- **Task directions**: Reproduce the opening lines of the records exactly, please, stopping after the line that contains "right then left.".

- **Information shown**:
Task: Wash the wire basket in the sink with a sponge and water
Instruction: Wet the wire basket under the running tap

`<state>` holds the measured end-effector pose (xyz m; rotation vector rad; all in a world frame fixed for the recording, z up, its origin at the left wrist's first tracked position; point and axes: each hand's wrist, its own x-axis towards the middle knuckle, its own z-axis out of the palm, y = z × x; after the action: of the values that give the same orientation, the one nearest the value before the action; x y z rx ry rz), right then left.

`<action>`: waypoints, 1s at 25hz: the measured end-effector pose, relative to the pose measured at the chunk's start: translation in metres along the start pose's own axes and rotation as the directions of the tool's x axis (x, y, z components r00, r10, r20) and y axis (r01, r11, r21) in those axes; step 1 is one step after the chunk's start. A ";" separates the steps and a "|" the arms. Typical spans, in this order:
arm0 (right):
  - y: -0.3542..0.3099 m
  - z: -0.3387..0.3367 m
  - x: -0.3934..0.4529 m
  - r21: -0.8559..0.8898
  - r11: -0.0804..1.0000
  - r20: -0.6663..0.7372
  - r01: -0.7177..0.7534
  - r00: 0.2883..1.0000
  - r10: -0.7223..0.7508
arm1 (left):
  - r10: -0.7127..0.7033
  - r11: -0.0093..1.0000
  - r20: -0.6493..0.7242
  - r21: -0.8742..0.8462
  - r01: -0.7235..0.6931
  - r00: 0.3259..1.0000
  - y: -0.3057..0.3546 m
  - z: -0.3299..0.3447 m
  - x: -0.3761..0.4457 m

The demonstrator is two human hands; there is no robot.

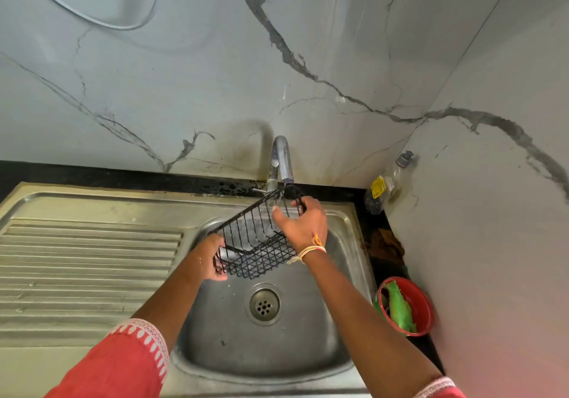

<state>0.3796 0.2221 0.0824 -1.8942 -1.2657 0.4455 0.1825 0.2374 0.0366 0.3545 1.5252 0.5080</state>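
A black wire basket (255, 243) is held tilted over the steel sink (308, 351), its far end up under the chrome tap (281, 160). My left hand (212, 257) grips the basket's near lower corner. My right hand (303, 223) holds the far end by the rim, fingers curled over the wire just below the spout. I cannot tell whether water is running. No sponge shows in either hand; a green scrubber (400, 310) lies in a red bowl (426, 305) to the right of the sink.
The ribbed steel drainboard (86, 268) stretches to the left. A drain (264, 305) sits in the sink's middle. A clear soap bottle (385, 185) stands in the back right corner on the black counter (372, 231). Marble-pattern walls close in behind and on the right.
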 end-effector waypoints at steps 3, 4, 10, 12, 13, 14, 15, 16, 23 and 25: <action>-0.007 0.005 -0.002 -0.254 0.954 0.058 0.158 0.987 -0.148 | -0.037 0.986 0.038 0.162 0.030 0.999 0.001 0.011 -0.004; -0.005 0.007 -0.004 -0.301 0.936 0.071 0.184 0.983 -0.171 | -0.005 0.977 0.101 0.215 -0.017 0.995 0.007 0.018 -0.010; 0.011 0.010 -0.016 -0.380 0.860 0.125 0.341 0.940 -0.318 | 0.071 0.966 0.311 0.217 -0.144 0.948 0.041 0.055 -0.031; 0.011 0.011 -0.018 -0.343 0.799 0.231 0.493 0.869 -0.437 | 0.049 0.960 0.297 0.250 -0.128 0.954 0.044 0.065 -0.034; 0.012 0.011 -0.017 -0.297 0.787 0.271 0.541 0.838 -0.474 | 0.041 0.966 0.269 0.235 -0.107 0.962 0.044 0.067 -0.033; 0.013 0.009 -0.016 -0.237 0.789 0.301 0.567 0.815 -0.495 | 0.036 0.975 0.236 0.206 -0.086 0.971 0.043 0.068 -0.031; 0.014 0.007 -0.014 -0.165 0.805 0.324 0.570 0.802 -0.501 | 0.043 0.981 0.217 0.176 -0.082 0.975 0.041 0.067 -0.028; 0.014 0.002 -0.012 -0.089 0.831 0.335 0.549 0.802 -0.494 | 0.056 0.981 0.198 0.171 -0.090 0.979 0.040 0.065 -0.025; 0.034 -0.028 0.030 -0.107 0.990 0.060 -0.094 0.993 0.101 | -0.011 0.984 0.160 0.175 -0.017 0.987 0.037 0.039 -0.009; 0.035 -0.028 0.035 0.126 0.914 0.327 -0.385 0.886 0.329 | -0.071 0.990 0.191 0.132 0.046 0.979 0.046 0.035 -0.010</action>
<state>0.4348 0.2355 0.0778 -1.9490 -1.0080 1.0470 0.2130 0.2743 0.0697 0.4436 1.3755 0.3202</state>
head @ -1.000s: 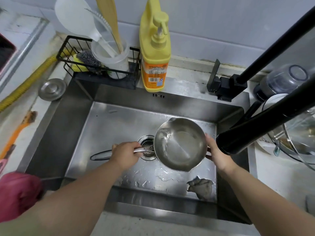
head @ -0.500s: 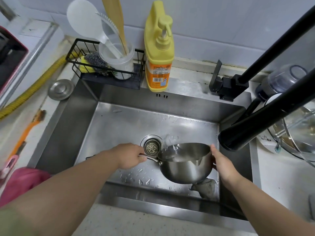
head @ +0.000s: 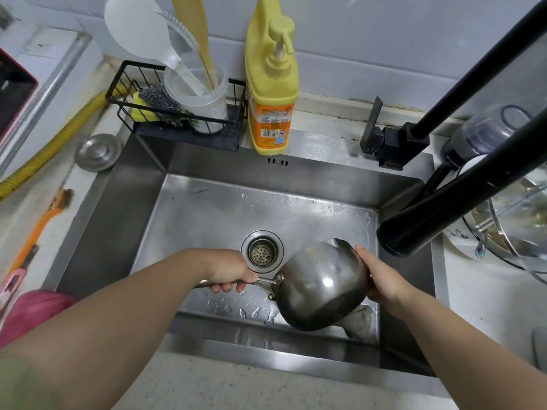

- **Solution to the problem**:
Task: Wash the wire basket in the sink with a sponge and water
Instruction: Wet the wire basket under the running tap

`<state>` holds the measured end-effector pose (xyz m; rotation vector rad; all in a world frame fixed for the recording, z up, its origin at the left wrist's first tracked position; point and axes: each hand's wrist, its own x-axis towards the middle knuckle, its own z-axis out of the palm, y = z × x; after the action: of the values that give the same orientation, the one nearest the value before the action; x y z rx ry rz), right then left.

This exercise requires no further work.